Schema: binaries Owner: BinaryIndex module

Key Tables:

Table Purpose
binary_identity Known binary identities (Build-ID, hashes)
binary_package_map Binary → package mapping per snapshot
vulnerable_buildids Build-IDs known to be vulnerable
cve_fix_index Patch-aware fix status per distro
vulnerable_fingerprints Function fingerprints for CVEs
fingerprint_matches Match results (findings evidence)

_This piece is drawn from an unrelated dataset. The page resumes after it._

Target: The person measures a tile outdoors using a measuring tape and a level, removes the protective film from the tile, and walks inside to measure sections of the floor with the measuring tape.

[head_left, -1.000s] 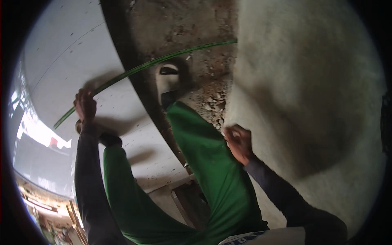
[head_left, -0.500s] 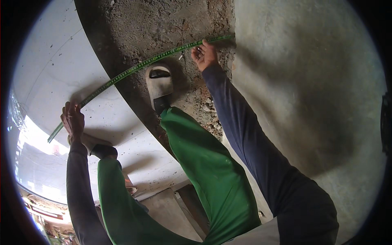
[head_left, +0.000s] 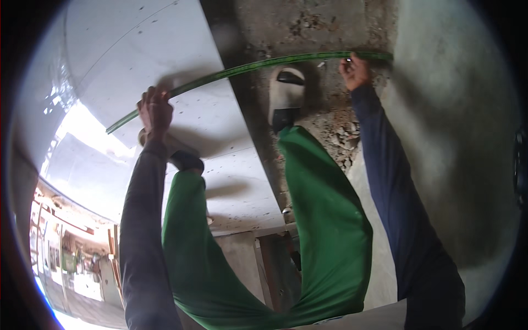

See: docs/db/schemas/binaries_schema_specification.md


Integration Points

Scanner.Worker

// During binary extraction
var identity = await _featureExtractor.ExtractIdentityAsync(binaryStream, ct);
var matches = await _binaryVulnService.LookupByIdentityAsync(identity, ct);

// If distro known, check fix status
var fixStatus = await _binaryVulnService.GetFixStatusAsync(
    distro, release, sourcePkg, cveId, ct);

Findings Ledger

public record BinaryVulnerabilityFinding : IFinding
{
    public string MatchType { get; init; }     // "fingerprint", "buildid"
    public string VulnerablePurl { get; init; }
    public string MatchedSymbol { get; init; }
    public float Similarity { get; init; }
    public string[] LinkedCves { get; init; }
}

Policy Engine

New proof segment type: binary_fingerprint_evidence


Configuration

binaryindex:
  enabled: true
  corpus:
    connectors:
      - type: debian
        enabled: true
        releases: [bookworm, bullseye, jammy, noble]
  fingerprinting:
    enabled: true
    target_components: [openssl, glibc, zlib, curl]
  lookup:
    cache_ttl: 3600

Success Criteria

MVP 1

  • binaries schema deployed and migrated
  • Debian/Ubuntu corpus ingestion operational
  • Build-ID lookup returns CVEs with < 100ms p95 latency

MVP 2

  • Fix index correctly handles Debian/RHEL backports
  • 95%+ accuracy on backport test corpus

MVP 3

  • Fingerprints generated for OpenSSL, glibc, zlib, curl
  • < 5% false positive rate on validation corpus

MVP 4

  • Scanner produces binary match findings
  • DSSE attestations include binary evidence
  • CLI stella binary-matches command operational

References

  • Architecture: docs/modules/binaryindex/architecture.md
  • Schema: docs/db/schemas/binaries_schema_specification.md
  • Advisory: docs/product-advisories/21-Dec-2025 - Mapping Evidence Within Compiled Binaries.md
  • Existing fingerprinting: src/Scanner/__Libraries/StellaOps.Scanner.EntryTrace/Binary/
  • Build-ID indexing: src/Scanner/StellaOps.Scanner.Analyzers.Native/Index/

Document Version: 1.0.0 Created: 2025-12-21